1. **with the summary.** Enter a brief summary describing what causes the rule to create a signal.
1. **with the description**. Enter a description for the signal. The signal description should be a good indication of what the rule looks for.
   :::note
   <CseRule/>
   :::
1. **with a severity of**. Severity is an estimate of the criticality of the detected activity, from 1 (lowest) to 10 (highest).
1. **with tags**. If desired, you can add metadata tags to your rule. Tags are useful for adding context to items like rules, insights, signals, and entities. You can also search for and filter items by tag. For more information, see [Using Tags with Insights, Signals, Entities, and Rules](/docs/cse/records-signals-entities-insights/tags-insights-signals-entities-rules).

## Save as prototype
If you are not sure that your rule is ready for use in production, you can save it as a prototype.
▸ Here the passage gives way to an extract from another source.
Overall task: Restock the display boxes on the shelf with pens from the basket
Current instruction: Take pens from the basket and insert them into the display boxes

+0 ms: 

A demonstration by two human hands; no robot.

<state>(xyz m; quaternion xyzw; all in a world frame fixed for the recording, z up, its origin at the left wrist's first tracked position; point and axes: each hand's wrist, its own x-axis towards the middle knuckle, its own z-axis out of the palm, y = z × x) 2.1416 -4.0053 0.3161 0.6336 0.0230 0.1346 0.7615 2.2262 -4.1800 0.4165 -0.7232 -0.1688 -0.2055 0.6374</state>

A prototype rule generates signals, but those signals will not contribute to insights. (Signals generated by a prototype rule do not increment the rule's **On Entity** entity's Activity Score.) Running the rule as a prototype for a while allows you to determine whether the rule is too noisy and fires too many signals.

To make the rule a prototype, click the box next to **Save this rule as a prototype**. When you are satisfied with the rule's behavior you can uncheck the box.

### Duplicate signals?
If you determine that a threshold, chain, or aggregation rule is firing identical signals for the same conditions during the same time interval, there’s a likely explanation. This situation can arise due to how these rule types are processed: they are evaluated differently than match rules, because they support time duration conditions. For example, a threshold rule fires when its rule expression is matched at least a certain number of times during a specified length of time.

To successfully apply a rule across a sliding time window, Cloud SIEM evaluates records across overlapping time spans. Consider a rule that requires three matches across five minutes. With non-overlapping windows, we could detect one match at the end of one time window, and two more in the following time window. This should cause the rule to fire a signal, but would not, because the required five minute span is split between two evaluation windows. Overlapping evaluation windows solves this problem. In some cases though, it can also result in duplicate signals. However, as long as you don’t run the rule as a prototype, duplicate signals will be suppressed, as described in [About Signal Suppression](/docs/cse/records-signals-entities-insights/about-signal-suppression).